Software & Data Management
Controlled via Asylum Research’s Interactive Mode™ software (v15.0+), the SCM module integrates native support for batch processing, spectral deconvolution, line-profile extraction, and cross-channel correlation matrices. Raw RF data streams are stored in HDF5 format with embedded calibration coefficients and environmental metadata (temperature, humidity, bias history). Export options include TIFF, CSV, and MDA-compatible formats for third-party analysis in MATLAB, Python (SciPy, scikit-image), or commercial TCAD tools. Software modules include automated junction depth profiling, dopant gradient quantification, and thickness-dependent capacitance modeling — all compliant with NIST-recommended uncertainty propagation frameworks.
Applications
- Semiconductor Process Development: Mapping dopant activation, junction abruptness, and edge effects in sub-10 nm nodes; failure analysis of gate oxide integrity and interface trap density.
- 2D Materials Characterization: Correlating layer count, stacking order, and strain-induced band alignment shifts in exfoliated or CVD-grown transition metal dichalcogenides via thickness-resolved capacitance contrast.
- Battery Electrode Microstructure Analysis: Resolving grain-to-grain variations in ionic/electronic conductivity, SEI formation heterogeneity, and lithiation-state gradients in cathode/anode cross-sections.
- Nanoelectronics & Quantum Devices: Imaging charge puddles in graphene heterostructures, identifying localized states in topological insulators, and validating electrostatic gating efficiency in quantum dot arrays.

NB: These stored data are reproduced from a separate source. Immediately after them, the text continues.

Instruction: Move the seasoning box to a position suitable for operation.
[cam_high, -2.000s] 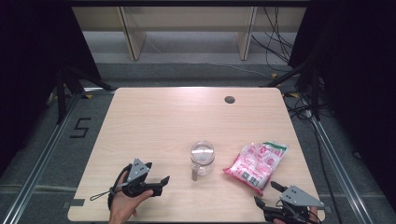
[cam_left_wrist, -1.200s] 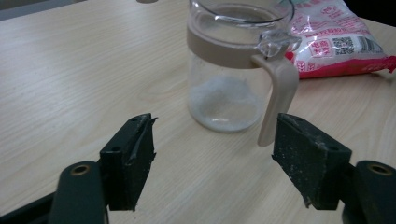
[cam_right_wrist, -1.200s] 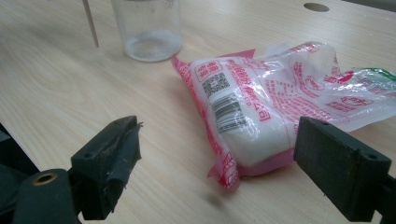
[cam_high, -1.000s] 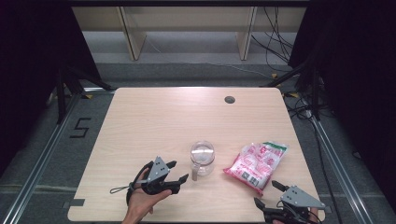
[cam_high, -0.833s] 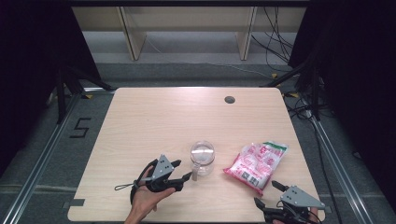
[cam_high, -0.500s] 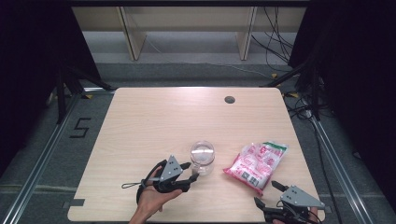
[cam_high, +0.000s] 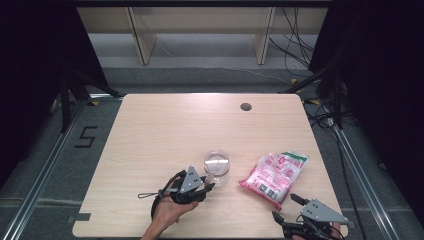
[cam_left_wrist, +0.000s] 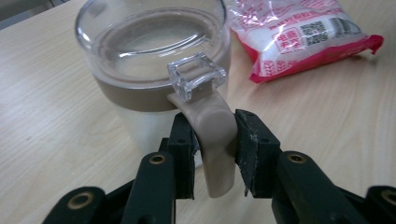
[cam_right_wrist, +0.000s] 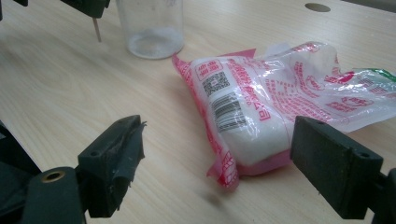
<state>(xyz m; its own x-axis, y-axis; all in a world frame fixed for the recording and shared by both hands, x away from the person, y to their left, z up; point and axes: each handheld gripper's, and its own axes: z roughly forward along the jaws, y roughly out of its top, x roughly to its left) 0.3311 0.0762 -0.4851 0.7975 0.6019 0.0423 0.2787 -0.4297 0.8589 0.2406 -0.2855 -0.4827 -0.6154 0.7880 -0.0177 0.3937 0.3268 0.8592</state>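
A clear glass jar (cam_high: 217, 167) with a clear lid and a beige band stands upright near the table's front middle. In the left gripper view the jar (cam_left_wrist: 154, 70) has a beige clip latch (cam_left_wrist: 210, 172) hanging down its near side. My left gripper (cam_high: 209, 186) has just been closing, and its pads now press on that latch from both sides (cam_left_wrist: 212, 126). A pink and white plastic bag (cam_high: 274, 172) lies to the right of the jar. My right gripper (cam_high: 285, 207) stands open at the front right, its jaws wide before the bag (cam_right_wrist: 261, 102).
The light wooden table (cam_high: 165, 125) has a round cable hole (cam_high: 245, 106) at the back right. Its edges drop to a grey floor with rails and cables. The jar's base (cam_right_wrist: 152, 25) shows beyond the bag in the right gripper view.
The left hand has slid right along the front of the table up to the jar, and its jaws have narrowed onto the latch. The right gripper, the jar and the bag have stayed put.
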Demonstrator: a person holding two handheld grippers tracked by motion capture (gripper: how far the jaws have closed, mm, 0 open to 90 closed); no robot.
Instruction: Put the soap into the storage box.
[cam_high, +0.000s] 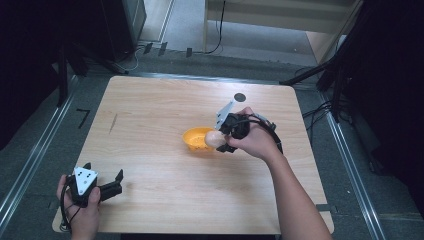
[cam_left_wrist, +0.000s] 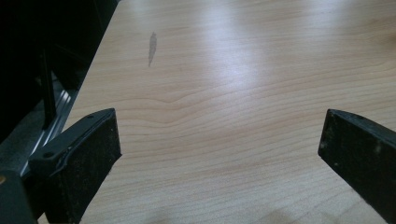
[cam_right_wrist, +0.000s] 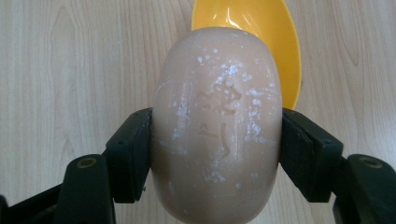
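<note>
Pale pink, rounded soap bar (cam_right_wrist: 217, 126), dusted with white flecks and stamped with a faint raised mark, sits clamped between the two black jaws of the right gripper (cam_high: 220, 141), one jaw pressed on each of its long sides. It hangs just above the near-right rim of the small orange plastic bowl (cam_high: 195, 138), which stands a little right of the middle of the light wooden desk (cam_high: 165, 175). In the right gripper view the soap covers most of the bowl, so only an orange crescent peeks out behind it and the bowl's inside is hard to judge. The stamped mark is too worn to read. The person's right hand (cam_high: 257, 141) wraps the gripper, hiding much of its body. Down at the desk's near-left corner, the left gripper (cam_high: 116, 182) rests in the left hand (cam_high: 82, 212), its jaws spread wide apart with bare wood between them. A small dark disc (cam_high: 240, 97) lies near the far edge.
</note>
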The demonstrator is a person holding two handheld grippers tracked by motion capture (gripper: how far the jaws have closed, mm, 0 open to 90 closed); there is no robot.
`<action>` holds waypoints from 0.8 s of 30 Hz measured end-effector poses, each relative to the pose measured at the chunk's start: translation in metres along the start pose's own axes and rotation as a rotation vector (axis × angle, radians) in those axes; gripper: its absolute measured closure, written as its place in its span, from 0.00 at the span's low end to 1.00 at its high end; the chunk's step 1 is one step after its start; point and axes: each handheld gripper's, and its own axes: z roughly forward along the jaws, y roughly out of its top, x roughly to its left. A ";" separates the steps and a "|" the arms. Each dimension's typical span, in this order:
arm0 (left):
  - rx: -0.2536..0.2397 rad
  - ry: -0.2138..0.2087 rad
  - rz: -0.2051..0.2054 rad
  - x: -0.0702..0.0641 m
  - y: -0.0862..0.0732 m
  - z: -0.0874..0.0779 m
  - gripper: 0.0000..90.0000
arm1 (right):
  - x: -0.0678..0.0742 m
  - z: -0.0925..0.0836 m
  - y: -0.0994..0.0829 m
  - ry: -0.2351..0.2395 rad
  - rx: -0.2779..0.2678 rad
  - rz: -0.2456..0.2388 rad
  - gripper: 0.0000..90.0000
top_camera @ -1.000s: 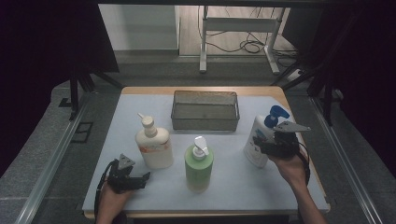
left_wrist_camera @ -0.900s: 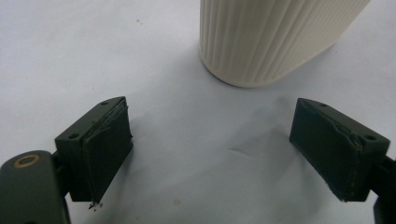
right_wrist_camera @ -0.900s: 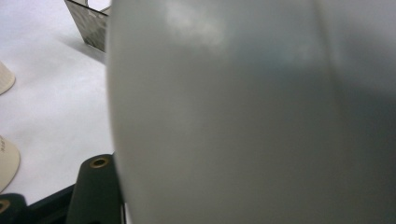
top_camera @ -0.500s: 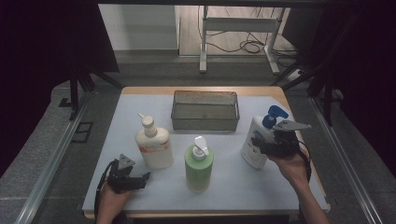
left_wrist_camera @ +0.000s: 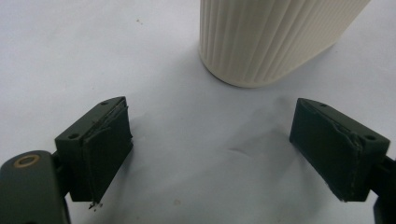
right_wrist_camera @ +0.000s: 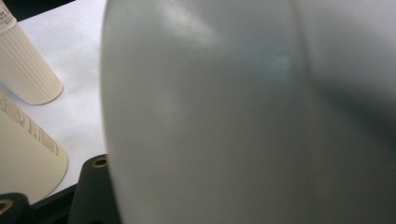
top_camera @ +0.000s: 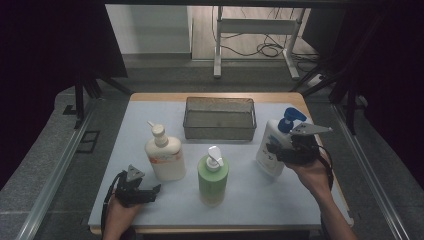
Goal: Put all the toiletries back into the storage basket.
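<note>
The desk (top_camera: pixel 150 120), covered in pale sheeting, carries a wire basket (top_camera: pixel 219 118) at its far middle, with a cream pump bottle (top_camera: pixel 165 156) to the near left of it, a green pump bottle (top_camera: pixel 213 177) at the near middle, and a white bottle with a blue pump (top_camera: pixel 274 142) at the right. The right gripper (top_camera: pixel 272 150) is clenched around that white bottle's body, which stands tilted on the right side of the desk. The left gripper (left_wrist_camera: pixel 229 154) rests at the near left with its jaws spread wide and nothing between them, just short of the cream bottle's ribbed base.
</note>
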 end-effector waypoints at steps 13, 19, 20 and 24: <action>0.000 0.000 0.000 0.000 0.000 0.000 0.14 | 0.009 0.000 0.021 0.042 0.000 0.000 0.42; 0.000 0.000 0.000 0.000 0.000 0.000 0.14 | 0.013 0.005 0.033 0.051 -0.004 -0.009 0.42; 0.000 0.000 -0.001 0.000 0.000 0.000 0.14 | 0.014 0.005 0.035 0.053 -0.004 -0.010 0.42; 0.000 -0.001 -0.001 0.000 0.000 0.000 0.14 | 0.019 0.010 0.047 0.055 -0.005 -0.023 0.42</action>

- Advanced Packaging & Interconnect Metrology: Assessing interfacial delamination, void formation, and electromigration-induced capacitance anomalies in Cu/low-k interconnect stacks.
FAQ
What distinguishes Oxford Instruments’ SCM from conventional dC/dV-only implementations?
It provides both absolute capacitance (C) and differential capacitance (dC/dV) simultaneously — enabling linear dopant quantification and eliminating reliance on derivative-based approximations that obscure absolute carrier density.
Can SCM operate on non-semiconducting samples such as metals or insulators?
Yes. The high-sensitivity RF architecture enables measurable capacitive response even on conductive substrates (e.g., Au, Pt) and wide-bandgap dielectrics (e.g., h-BN, Al₂O₃), provided appropriate tip geometry and bias modulation are selected.
Is SCM compatible with vacuum or liquid environments?
The module is designed for ambient and inert gas operation. Integration with Asylum’s environmental control accessories (e.g., glovebox-compatible stages, temperature-controlled cells) supports limited low-humidity or nitrogen-purged operation; full vacuum compatibility requires custom RF feedthrough integration.
How is calibration performed for quantitative capacitance values?
Calibration uses traceable parallel-plate reference structures with known geometry and dielectric constant, combined with in situ RF impedance matching verification using network analyzer validation prior to each experimental session.
Does the system support automated scripting for high-throughput screening?
Yes. Interactive Mode™ includes Python API access and built-in script editor for defining multi-location scan sequences, conditional triggering, and real-time feedback loops — suitable for wafer-scale process monitoring and DOE-driven characterization campaigns.